Mr. O’Shea asked if a search warrant was obtained before searching the phone, and Mr. Kiernan said one had not been obtained for that search, but a search warrant later was obtained for a comprehensive search of the phone.

“[Mr. Lee] was very surprised that that photo was something he could get in trouble for,” Sgt. Kiernan said. In Mr. Lee’s statement to the police, he said, “I took a picture kidding around … she wasn’t naked … I didn’t do anything wrong.”

Mr. O’Shea and Mr. O’Connell decided not to call Mr. Lee to the stand. “Jim and I are the coaches, Steve is the player—and we chose to bench him,” Mr. O’Connell said on Tuesday.

In Mr. Cortes’s closing arguments, he said just because it is an era of Facebook and other social media platforms, citizens should not lose a right to privacy.

Mr. Cortes said Mr. Lee chose to take the picture and chose who to share it with. He did not chose to share the image with the 16-year-old victim at the time. Instead, he kept it for at least three months for his own viewing pleasure, Mr. Cortes said.

“The image speaks for itself,” Mr. Cortes said. “This photo constitutes unlawful surveillance.”
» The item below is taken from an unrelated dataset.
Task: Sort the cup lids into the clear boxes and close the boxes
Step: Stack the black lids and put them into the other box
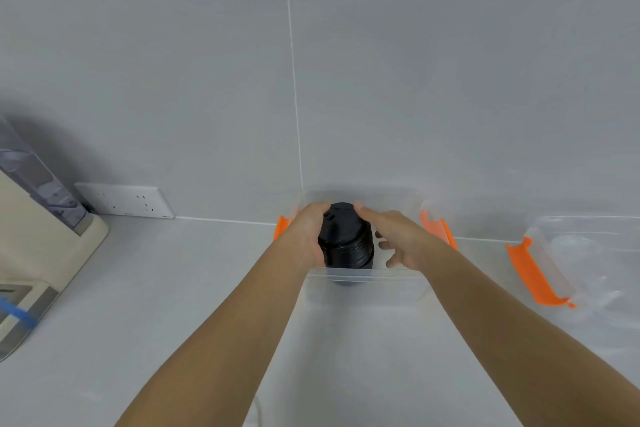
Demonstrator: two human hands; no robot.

Last week, Robert Clifford, a spokesman for Suffolk District Attorney Thomas Spota, said if Mr. Lee is found guilty, he faces a range of penalties, from no jail time, to probation, up to a maximum indeterminate sentence of between 16 months and four years of incarceration.

Judge Toomey was expected to give the jury the case on Wednesday morning, and a decision was expected later in the day.